● REQUIRED ACTION: Copy the whole listing verbatim.

● RECORDS SUPPLIED:
------------------------------------------------------------
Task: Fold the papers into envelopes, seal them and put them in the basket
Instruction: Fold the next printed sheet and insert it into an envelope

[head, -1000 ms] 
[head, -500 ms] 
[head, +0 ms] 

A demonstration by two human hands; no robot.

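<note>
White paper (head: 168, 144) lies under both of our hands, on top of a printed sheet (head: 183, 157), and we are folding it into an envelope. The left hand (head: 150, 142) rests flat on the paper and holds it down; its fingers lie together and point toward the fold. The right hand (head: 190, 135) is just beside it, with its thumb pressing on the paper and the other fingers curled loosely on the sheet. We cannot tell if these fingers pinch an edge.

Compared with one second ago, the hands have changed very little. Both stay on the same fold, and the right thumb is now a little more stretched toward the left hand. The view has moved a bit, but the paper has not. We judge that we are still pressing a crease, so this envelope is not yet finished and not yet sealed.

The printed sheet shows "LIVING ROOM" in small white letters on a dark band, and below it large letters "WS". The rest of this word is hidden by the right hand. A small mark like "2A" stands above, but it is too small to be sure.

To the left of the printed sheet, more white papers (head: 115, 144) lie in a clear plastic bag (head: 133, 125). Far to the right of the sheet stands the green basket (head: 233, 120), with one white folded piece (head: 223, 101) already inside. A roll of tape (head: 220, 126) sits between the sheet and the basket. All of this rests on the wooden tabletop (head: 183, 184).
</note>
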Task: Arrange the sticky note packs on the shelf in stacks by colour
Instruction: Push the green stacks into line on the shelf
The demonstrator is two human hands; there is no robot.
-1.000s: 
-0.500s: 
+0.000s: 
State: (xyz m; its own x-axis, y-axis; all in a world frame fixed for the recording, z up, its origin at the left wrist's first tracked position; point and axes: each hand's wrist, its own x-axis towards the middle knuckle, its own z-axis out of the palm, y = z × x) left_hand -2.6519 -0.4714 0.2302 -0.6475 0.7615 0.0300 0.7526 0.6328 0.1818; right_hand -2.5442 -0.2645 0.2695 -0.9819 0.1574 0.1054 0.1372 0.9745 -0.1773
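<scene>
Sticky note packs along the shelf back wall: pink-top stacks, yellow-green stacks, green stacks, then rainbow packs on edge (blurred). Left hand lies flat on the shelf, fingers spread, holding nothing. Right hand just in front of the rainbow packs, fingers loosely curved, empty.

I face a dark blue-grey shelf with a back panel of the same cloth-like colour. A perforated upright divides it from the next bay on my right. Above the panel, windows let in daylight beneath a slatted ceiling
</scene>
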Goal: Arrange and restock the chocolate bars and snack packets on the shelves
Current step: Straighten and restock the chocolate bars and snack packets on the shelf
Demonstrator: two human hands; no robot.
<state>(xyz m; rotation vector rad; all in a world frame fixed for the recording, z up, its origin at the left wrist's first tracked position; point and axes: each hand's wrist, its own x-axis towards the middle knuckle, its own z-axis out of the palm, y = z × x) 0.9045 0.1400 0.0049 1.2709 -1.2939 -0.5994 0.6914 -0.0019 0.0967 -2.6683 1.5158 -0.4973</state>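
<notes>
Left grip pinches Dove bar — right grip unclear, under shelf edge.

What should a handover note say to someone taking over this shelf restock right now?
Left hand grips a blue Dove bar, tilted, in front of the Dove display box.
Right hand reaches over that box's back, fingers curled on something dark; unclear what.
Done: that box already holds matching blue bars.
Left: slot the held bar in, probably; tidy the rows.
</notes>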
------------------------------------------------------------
● RESPONSE AREA:
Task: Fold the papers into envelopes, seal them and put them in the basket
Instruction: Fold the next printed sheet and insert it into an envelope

[head, -1000 ms] 
[head, -500 ms] 
[head, +0 ms] 

A demonstration by two human hands; no robot.

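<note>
White paper (head: 168, 144) lies under both of our hands, on top of a printed sheet (head: 183, 157), and we are folding it into an envelope. The left hand (head: 150, 142) rests flat on the paper and holds it down; its fingers lie together and point toward the fold. The right hand (head: 190, 135) is just beside it, with its thumb pressing on the paper and the other fingers curled loosely on the sheet. We cannot tell if these fingers pinch an edge.

Compared with one second ago, the hands have changed very little. Both stay on the same fold, and the right thumb is now a little more stretched toward the left hand. The view has moved a bit, but the paper has not. We judge that we are still pressing a crease, so this envelope is not yet finished and not yet sealed.

The printed sheet shows "LIVING ROOM" in small white letters on a dark band, and below it large letters "WS". The rest of this word is hidden by the right hand. A small mark like "2A" stands above, but it is too small to be sure.

To the left of the printed sheet, more white papers (head: 115, 144) lie in a clear plastic bag (head: 133, 125). Far to the right of the sheet stands the green basket (head: 233, 120), with one white folded piece (head: 223, 101) already inside. A roll of tape (head: 220, 126) sits between the sheet and the basket. All of this rests on the wooden tabletop (head: 183, 184).
</note>
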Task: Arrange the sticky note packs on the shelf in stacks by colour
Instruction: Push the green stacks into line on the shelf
The demonstrator is two human hands; there is no robot.
-1.000s: 
-0.500s: 
+0.000s: 
State: (xyz m; its own x-axis, y-axis; all in a world frame fixed for the recording, z up, its origin at the left wrist's first tracked position; point and axes: each hand's wrist, its own x-axis towards the middle knuckle, its own z-axis out of the palm, y = z × x) left_hand -2.6519 -0.4714 0.2302 -0.6475 0.7615 0.0300 0.7526 0.6328 0.1818; right_hand -2.5442 -0.2645 0.2695 -0.9819 0.1574 0.1054 0.1372 0.9745 -0.1773
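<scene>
Sticky note packs along the shelf back wall: pink-top stacks, yellow-green stacks, green stacks, then rainbow packs on edge (blurred). Left hand lies flat on the shelf, fingers spread, holding nothing. Right hand just in front of the rainbow packs, fingers loosely curved, empty.

I face a dark blue-grey shelf with a back panel of the same cloth-like colour. A perforated upright divides it from the next bay on my right. Above the panel, windows let in daylight beneath a slatted ceiling
</scene>
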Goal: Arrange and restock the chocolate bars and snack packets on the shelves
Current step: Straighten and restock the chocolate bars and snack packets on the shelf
Demonstrator: two human hands; no robot.
<state>(xyz m; rotation vector rad; all in a world frame fixed for the recording, z up, its origin at the left wrist's first tracked position; point and axes: each hand's wrist, its own x-axis towards the middle knuckle, its own z-axis out of the palm, y = z × x) 0.9045 0.1400 0.0049 1.2709 -1.2939 -0.5994 0.6914 -0.0019 0.0967 -2.6683 1.5158 -0.4973</state>
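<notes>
Left grip pinches Dove bar — right grip unclear, under shelf edge.

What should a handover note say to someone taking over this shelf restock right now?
Left hand grips a blue Dove bar, tilted, in front of the Dove display box.
Right hand reaches over that box's back, fingers curled on something dark; unclear what.
Done: that box already holds matching blue bars.
Left: slot the held bar in, probably; tidy the rows.
</notes>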

For this exercise, the answer is now complete.